Znaleziono 65. ofiarę katastrofy
Na rumowisku katowickiej hali targowej strażacy odnaleźli i wydobyli zwłoki 65. ofiary sobotniej katastrofy.
To już trzecie znalezione dzisiaj ciało. Wcześniej potwierdzono śmierć 62 osób, z czego zidentyfikowano do tej pory 35. Dalszych 5 osób jest wciąż na liście poszukiwanych.
Ostatnia wydobyta ofiara to obywatel Węgier. Jego ciało znaleziono na węgierskim stoisku.
Tuż przed godz. 13. pod gruzami odnaleziono ciała dwóch mężczyzn.
- Ciała mężczyzn zostały wydobyte po dwóch godzinach od ich zlokalizowania - powiedział rzecznik wojewody śląskiego Krzysztof Mejer.

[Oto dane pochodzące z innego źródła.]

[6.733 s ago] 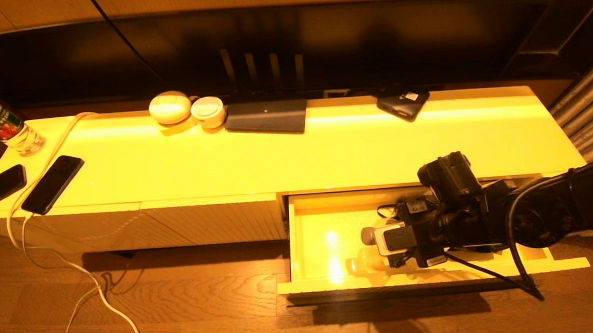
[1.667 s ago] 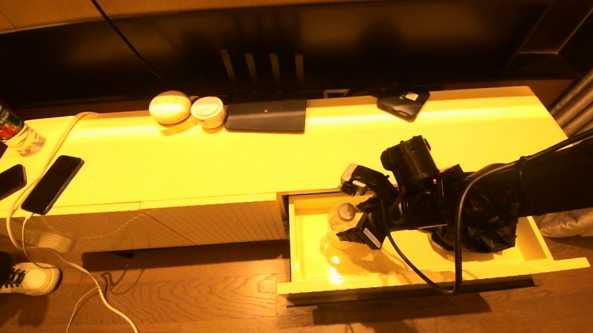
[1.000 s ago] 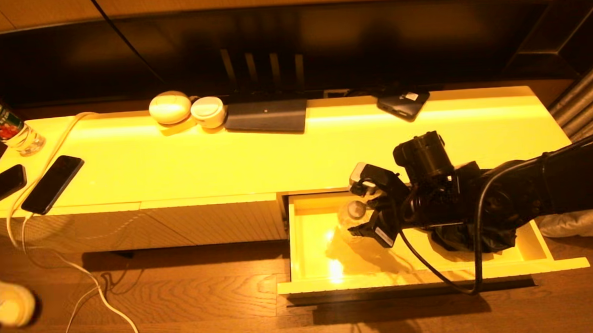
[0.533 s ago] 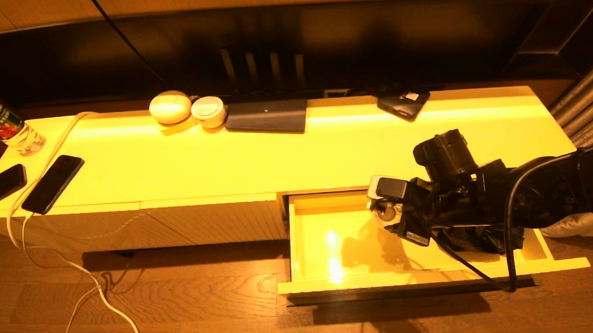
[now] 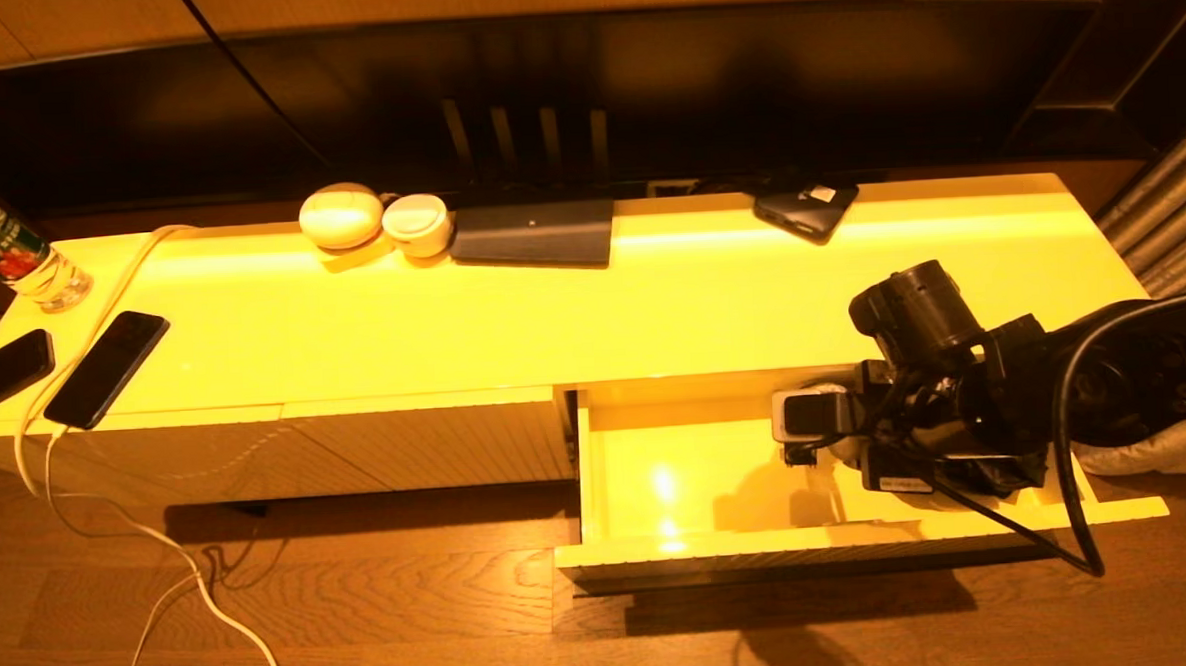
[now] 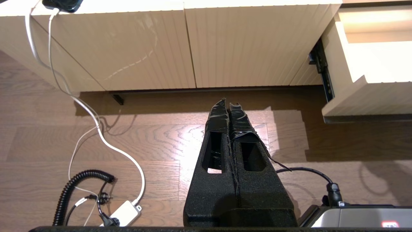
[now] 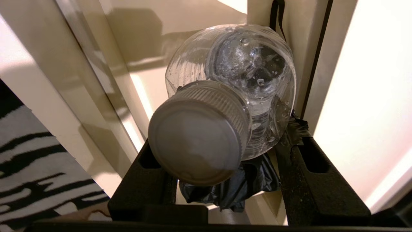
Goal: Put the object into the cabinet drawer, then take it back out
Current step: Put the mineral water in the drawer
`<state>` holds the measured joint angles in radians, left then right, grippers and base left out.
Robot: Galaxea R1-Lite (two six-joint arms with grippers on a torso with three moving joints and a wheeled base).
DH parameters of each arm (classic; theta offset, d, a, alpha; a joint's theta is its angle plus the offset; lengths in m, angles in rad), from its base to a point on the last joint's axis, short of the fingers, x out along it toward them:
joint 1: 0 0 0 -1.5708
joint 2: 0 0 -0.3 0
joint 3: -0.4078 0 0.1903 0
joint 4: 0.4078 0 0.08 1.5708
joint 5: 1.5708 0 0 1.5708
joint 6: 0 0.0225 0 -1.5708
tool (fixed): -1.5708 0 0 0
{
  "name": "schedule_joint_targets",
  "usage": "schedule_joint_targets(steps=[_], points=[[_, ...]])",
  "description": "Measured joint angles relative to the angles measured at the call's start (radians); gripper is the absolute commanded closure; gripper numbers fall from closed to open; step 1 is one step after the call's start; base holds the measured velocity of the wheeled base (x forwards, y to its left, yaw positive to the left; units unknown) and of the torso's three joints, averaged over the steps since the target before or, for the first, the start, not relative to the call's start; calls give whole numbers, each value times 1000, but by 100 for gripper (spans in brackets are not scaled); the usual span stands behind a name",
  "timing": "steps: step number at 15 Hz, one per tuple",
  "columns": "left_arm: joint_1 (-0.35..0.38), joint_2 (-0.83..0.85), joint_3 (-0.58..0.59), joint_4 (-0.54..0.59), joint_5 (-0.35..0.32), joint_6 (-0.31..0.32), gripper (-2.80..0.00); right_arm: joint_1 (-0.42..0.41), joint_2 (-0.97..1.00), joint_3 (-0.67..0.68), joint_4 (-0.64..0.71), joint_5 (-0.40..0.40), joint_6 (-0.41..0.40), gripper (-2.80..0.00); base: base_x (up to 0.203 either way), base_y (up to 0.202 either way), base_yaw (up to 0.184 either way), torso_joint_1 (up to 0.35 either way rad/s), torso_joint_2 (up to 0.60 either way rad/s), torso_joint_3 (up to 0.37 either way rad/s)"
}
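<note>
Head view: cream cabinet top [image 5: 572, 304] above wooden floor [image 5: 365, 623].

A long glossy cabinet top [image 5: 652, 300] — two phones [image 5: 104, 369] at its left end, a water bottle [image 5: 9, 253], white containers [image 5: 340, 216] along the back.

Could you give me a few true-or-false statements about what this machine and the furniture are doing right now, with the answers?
1. The wide cream cabinet drawer stands pulled open. True.
2. The right gripper is empty. False: it is clamped on a clear plastic bottle with a grey ribbed cap.
3. The left gripper is inside the drawer. False: it hangs shut over the wooden floor, in front of the closed ribbed panels.
4. A dark phone on a white cable lies on the cabinet top. True.
5. The drawer's bare floor shows glossy reflections. True.
</note>
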<state>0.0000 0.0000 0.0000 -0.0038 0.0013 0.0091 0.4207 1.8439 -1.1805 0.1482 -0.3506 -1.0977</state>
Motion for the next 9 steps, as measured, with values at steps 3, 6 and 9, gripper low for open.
schedule_joint_targets(steps=[3,6,9], points=[[0,0,0,0,0,0,0,45,29,-29,10,-66,-4,0,0,0,0,0,0,0],[0,0,0,-1,0,0,0,81,57,-50,10,-76,-3,0,0,0,0,0,0,0],[0,0,0,0,0,0,0,110,88,-85,5,-69,6,0,0,0,0,0,0,0]])
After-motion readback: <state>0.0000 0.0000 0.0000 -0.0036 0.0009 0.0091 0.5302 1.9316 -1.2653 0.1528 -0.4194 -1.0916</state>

Poinformował on, że w zlokalizowaniu ciał pomogły psy i specjalna kamera wziernikowa. Przydatne okazały się także informacje od ludzi, którzy przeżyli katastrofę. Znalezione zwłoki były bardzo mocno przygniecione.
Dziś po południu - przed podjęciem decyzji o wprowadzeniu ciężkiego sprzętu - strażacy postanowili jeszcze raz dla pewności przeszukać gruzowisko, by sprawdzić, czy pod zawalonym dachem hali znajdują się jeszcze jakieś ciała. Wczoraj zwierzęta na gruzowisku hali znalazły jedynie ślady zakrzepłej krwi.

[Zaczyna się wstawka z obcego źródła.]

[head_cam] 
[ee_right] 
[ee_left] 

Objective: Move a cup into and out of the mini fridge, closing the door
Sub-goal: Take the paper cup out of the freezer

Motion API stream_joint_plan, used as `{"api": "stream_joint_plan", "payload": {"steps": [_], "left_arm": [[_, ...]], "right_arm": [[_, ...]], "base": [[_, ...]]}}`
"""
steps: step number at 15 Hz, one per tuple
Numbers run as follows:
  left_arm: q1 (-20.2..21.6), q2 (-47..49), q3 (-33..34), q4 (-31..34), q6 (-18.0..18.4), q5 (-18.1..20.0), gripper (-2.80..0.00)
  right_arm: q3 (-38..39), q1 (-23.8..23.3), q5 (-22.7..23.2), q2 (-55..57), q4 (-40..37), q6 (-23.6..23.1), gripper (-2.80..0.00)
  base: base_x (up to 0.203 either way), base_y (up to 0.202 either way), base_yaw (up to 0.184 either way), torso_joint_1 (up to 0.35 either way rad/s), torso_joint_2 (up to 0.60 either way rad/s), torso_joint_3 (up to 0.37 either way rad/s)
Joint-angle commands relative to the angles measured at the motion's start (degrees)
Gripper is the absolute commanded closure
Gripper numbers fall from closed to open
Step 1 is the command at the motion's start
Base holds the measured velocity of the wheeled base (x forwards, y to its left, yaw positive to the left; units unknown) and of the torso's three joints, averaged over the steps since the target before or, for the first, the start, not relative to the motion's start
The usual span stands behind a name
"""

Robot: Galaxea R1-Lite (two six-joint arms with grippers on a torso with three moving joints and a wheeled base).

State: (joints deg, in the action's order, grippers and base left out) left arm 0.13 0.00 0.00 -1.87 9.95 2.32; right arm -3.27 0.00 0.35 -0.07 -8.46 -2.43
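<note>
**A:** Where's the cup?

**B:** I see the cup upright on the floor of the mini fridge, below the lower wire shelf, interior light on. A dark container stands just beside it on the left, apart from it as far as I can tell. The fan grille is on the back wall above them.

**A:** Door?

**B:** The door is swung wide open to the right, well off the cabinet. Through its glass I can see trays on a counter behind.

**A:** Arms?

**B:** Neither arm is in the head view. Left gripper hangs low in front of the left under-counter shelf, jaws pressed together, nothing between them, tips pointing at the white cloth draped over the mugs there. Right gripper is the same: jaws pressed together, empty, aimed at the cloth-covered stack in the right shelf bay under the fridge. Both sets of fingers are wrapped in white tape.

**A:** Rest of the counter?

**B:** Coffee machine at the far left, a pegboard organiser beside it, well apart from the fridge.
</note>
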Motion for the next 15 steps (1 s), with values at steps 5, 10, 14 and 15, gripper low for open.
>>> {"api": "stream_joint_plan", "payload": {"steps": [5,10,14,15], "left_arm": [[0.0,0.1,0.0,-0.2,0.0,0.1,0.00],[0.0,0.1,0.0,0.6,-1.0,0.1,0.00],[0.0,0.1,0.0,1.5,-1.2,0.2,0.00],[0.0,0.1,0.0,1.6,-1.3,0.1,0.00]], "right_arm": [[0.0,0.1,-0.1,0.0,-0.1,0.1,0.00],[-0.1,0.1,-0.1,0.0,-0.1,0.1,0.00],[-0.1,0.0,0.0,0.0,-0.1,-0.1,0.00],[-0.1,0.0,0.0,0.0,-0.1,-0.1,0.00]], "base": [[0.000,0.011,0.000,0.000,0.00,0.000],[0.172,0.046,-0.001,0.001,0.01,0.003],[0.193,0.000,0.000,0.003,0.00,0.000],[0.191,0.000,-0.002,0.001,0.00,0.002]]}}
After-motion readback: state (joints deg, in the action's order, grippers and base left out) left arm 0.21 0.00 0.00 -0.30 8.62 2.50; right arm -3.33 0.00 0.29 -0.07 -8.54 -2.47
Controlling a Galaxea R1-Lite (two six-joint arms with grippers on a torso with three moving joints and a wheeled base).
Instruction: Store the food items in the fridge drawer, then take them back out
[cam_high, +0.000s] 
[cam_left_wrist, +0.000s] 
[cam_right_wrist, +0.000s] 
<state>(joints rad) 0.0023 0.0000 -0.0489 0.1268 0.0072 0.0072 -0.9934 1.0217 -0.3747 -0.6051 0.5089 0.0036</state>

Dziś wczesnym popołudniem z Januszem Skulichem, komendantem śląskiej straży pożarnej, rozmawiał reporter RMF, Marek Balwajder:
Wcześniej, przez całe dzisiejsze przedpołudnie na miejscu tragedii pracowały ekipy dochodzeniowo-śledcze, które potem rozpoczęły analizę zebranego materiału. Specjaliści przejrzą kilka tysięcy zdjęć, kilkadziesiąt minut filmów, setki ekspertyz. To wszystko ma im pomóc ustalić przyczyny katastrofy.

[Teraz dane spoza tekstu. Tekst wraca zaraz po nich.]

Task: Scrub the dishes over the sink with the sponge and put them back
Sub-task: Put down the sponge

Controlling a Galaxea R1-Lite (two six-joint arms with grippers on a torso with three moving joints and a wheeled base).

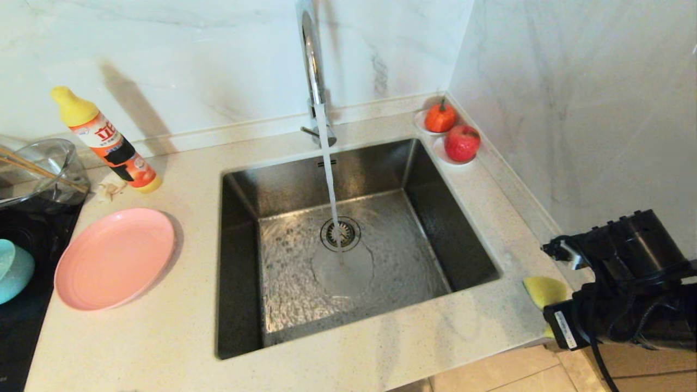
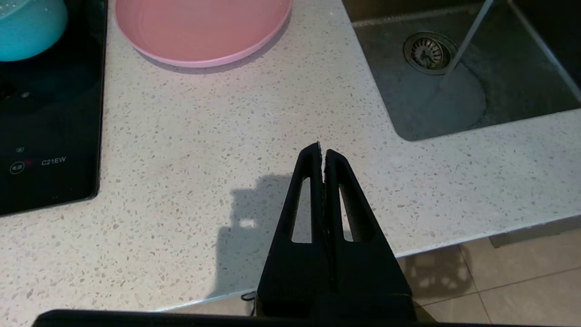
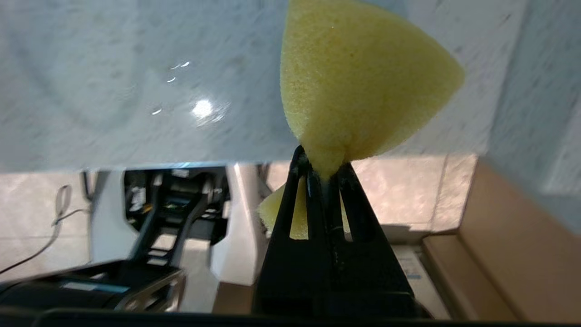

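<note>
Sponge and right gripper: the sponge (image 3: 358, 86) is pinched at its middle between the clenched fingers of the right gripper (image 3: 323, 165); its yellow ends flare out on both sides of the fingers.
Sponge place: at the counter's (image 1: 163, 337) front right corner, about 4 o'clock from the drain (image 1: 340, 234), outside the sink (image 1: 425, 218).
Left gripper: the left gripper (image 2: 322, 154) is clenched on nothing, above bare counter at about 7 o'clock from the drain.
Plate: the pink plate (image 1: 114, 258) lies flat on the counter at 9 o'clock from the sink, well apart from both grippers.
Bowl: the teal bowl (image 1: 13, 269) sits on the black cooktop (image 1: 32, 316), just beyond the plate at 9 o'clock.
Hidden: the right arm (image 1: 626, 288) covers most of the sponge in the head view; the bowl is cut off by the frame edge; no green side of the sponge shows.
Look: the sponge is bright yellow and porous, the plate is matte and shallow.
Sink: 1 stream of water runs from the tap (image 1: 313, 60) onto the drain.
</note>
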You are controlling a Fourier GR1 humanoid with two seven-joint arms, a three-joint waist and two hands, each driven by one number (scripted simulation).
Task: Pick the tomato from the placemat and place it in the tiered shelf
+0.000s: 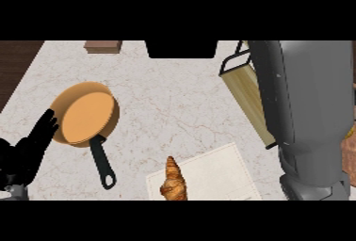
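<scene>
Rising over the tiered shelf (pixel 249 101) at right, the right forearm is hiding its hand and any tomato; fingers cannot be told. Left hand (pixel 28 150) is resting open.

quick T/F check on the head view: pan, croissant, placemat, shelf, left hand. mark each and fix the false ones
1. The frying pan lies on the counter with its black handle pointing toward the view's lower edge. True.
2. The croissant lies inside the pan. False: it sits at the placemat's left edge, apart from the pan.
3. A tomato shows on the placemat. False: no tomato is visible there.
4. The left hand is open at the view's left edge, beside the pan. True.
5. The tiered shelf stands at the view's left. False: it is at the right, partly hidden behind the grey right forearm.
</scene>
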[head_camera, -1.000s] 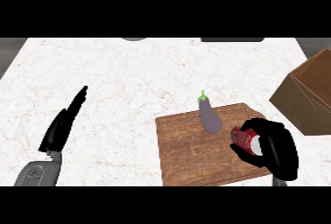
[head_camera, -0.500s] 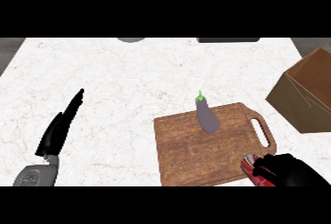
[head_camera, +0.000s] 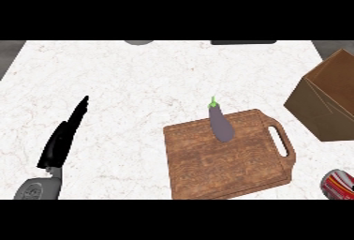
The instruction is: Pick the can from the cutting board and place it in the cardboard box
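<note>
Your red metal can (head_camera: 339,185) has left the brown wooden cutting board (head_camera: 228,157); right hand out of view, left hand (head_camera: 63,136) fingers relaxed.

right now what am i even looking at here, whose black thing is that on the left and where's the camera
The camera sits in a humanoid robot's head, looking steeply down at a white marbled counter. The black shape on the left is the robot's left hand on its grey forearm, fingers straight, resting and holding nothing. The right hand is out of view. On the counter lies a brown wooden cutting board with a purple eggplant on it. A brown cardboard box stands at the right edge. A red and white can shows at the lower right corner, off the board; what holds it cannot be seen.
</note>
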Controlling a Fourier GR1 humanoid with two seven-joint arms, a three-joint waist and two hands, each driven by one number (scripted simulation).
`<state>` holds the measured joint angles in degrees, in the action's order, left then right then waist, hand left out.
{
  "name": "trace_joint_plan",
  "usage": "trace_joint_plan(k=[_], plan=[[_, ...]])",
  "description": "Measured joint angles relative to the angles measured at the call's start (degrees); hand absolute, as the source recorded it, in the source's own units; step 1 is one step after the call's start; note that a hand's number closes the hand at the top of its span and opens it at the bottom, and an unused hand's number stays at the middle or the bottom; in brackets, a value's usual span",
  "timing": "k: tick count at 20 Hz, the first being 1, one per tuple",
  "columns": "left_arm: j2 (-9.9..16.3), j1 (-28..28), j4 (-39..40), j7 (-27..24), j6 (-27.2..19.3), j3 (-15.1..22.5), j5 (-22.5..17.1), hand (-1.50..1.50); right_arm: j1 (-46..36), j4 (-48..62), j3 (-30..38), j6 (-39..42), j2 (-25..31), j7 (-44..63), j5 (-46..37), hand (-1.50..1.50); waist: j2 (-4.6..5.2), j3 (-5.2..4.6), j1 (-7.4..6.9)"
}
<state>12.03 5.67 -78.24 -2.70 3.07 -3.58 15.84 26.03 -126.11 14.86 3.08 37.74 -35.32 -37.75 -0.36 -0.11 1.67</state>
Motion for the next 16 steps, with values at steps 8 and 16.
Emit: trace_joint_plan(k=[8,16], plan=[[-0.07,1.55,0.93,0.26,0.66,0.19,0.29,0.0,-7.66,4.44,16.76,11.18,4.52,8.59,15.9,1.5,0.27,0.04,-1.2],[-0.63,3.03,2.7,-0.84,0.75,0.28,0.77,0.0,-21.59,21.94,17.21,15.49,12.13,11.6,15.09,1.5,0.5,0.08,-2.14]])
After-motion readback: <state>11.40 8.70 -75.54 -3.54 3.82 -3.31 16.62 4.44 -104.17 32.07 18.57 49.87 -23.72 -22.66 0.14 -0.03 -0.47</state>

Sterta blachy, metalu i śniegu, czyli to, co zostało po dachu budynku - cały czas się osuwa - kilka centymetrów w ciągu doby. A to oznacza, że jest coraz mniej szczelin, przez które można zajrzeć do środka.
Prawdopodobnie w środę specjalistyczne ekipy przy użyciu ciężkiego sprzętu zaczną rozbiórkę konstrukcji.